Proust | Cette beauté nouvelle et terrible d'une maison, cette beauté nouvelle et mixte d'un visage de femme, voilà ce que Dostoïevski a apporté d'unique au monde

Hé bien, cette beauté nouvelle, elle reste identique dans toutes les oeuvres de Dostoïevski : la femme de Dostoïevski (aussi particulière qu'une femme de Rembrandt), avec son visage mystérieux dont la beauté avenante se change brusquement, comme si elle avait joué la comédie de la bonté, en une insolence terrible (bien qu'au fond il semble qu'elle soit plutôt bonne), n'est-ce pas toujours la même, que ce soit Nastasia Philipovna écrivant des lettres d'amour à Aglaé et lui avouant qu'elle la hait, ou dans une visite entièrement identique à celle-là – à celle aussi où Nastasia Philipovna insulte les parents de Gania – Grouchenka, aussi gentille chez Katherina Ivanovna que celle-ci l'avait crue terrible, puis brusquement dévoilant sa méchanceté, insultant Katherina Ivanovna (et bien que Grouchenka fût au fond bonne) ? Grouchenka, Nastasia, figures aussi originales, aussi mystérieuses, non pas seulement que les courtisanes de Carpaccio mais que la Bethsabée de Rembrandt.
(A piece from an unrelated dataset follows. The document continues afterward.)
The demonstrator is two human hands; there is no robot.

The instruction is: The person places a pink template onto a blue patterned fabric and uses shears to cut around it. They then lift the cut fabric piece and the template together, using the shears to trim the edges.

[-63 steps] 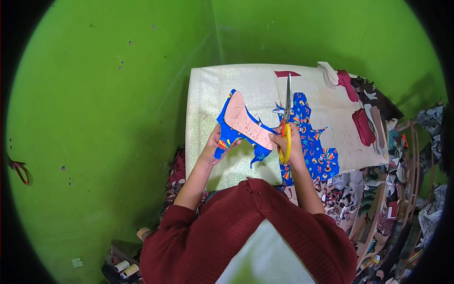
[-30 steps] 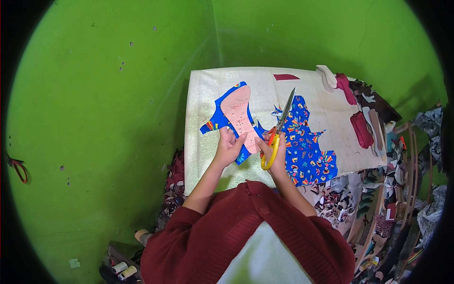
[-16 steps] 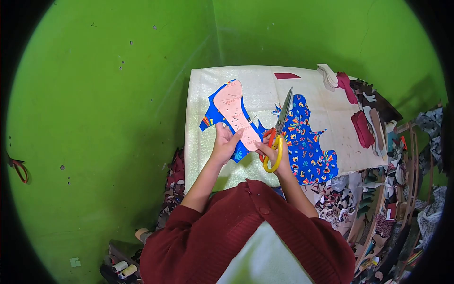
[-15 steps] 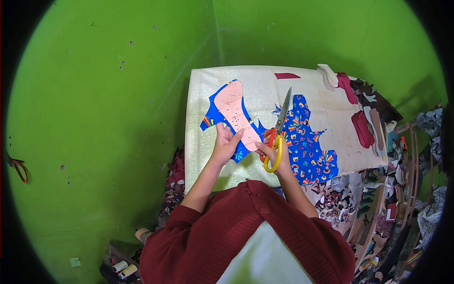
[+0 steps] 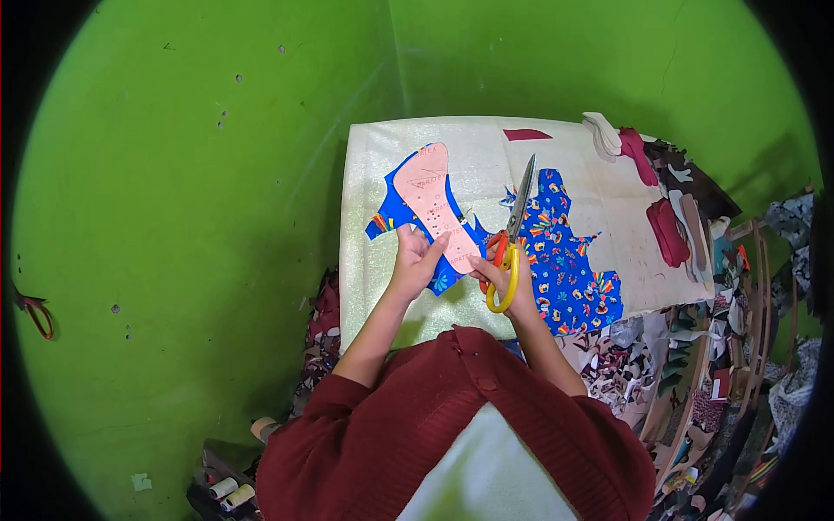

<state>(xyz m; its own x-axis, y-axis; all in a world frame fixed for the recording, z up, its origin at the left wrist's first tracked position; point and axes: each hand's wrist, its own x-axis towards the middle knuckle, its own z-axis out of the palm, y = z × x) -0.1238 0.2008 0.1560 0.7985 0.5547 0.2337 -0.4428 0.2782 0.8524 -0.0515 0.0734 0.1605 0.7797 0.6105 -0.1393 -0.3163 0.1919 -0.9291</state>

Remarquez qu'il n'a pas su certainement que ce visage éclatant, double, à brusques détentes d'orgueil qui font paraître la femme autre qu'elle n'est (« Tu n'es pas telle », dit Muichkine à Nastasia dans la visite aux parents de Gania, et Aliocha pourrait le dire à Grouchenka dans la visite à Katherina Ivanovna). Et en revanche quand il veut avoir des « idées de tableaux », elles sont toujours stupides et donneraient tout au plus les tableaux où Munkacsy voudrait qu'on représente un condamné à mort au moment où etc., la Sainte Vierge au moment où etc. Mais pour revenir à la beauté neuve que Dostoïevski a apportée au monde, comme chez Ver Meer il y a création d'une certaine âme, d'une certaine couleur des étoffes et des lieux, il n'y a pas seulement création d'êtres, mais de demeures chez Dostoïevski, et la maison de l'Assassinat dans Crime et châtiment, avec son dvornik, n'est pas aussi merveilleuse que le chef-d'oeuvre de la maison de l'Assassinat dans Dostoïevski, cette sombre, et si longue, et si haute, et si vaste maison de Rogojine où il tue Nastasia Philipovna. Cette beauté nouvelle et terrible d'une maison, cette beauté nouvelle et mixte d'un visage de femme, voilà ce que Dostoïevski a apporté d'unique au monde, et les rapprochements que des critiques littéraires peuvent faire entre lui et Gogol, ou entre lui et Paul de Kock, n'ont aucun intérêt, étant extérieurs à cette beauté secrète.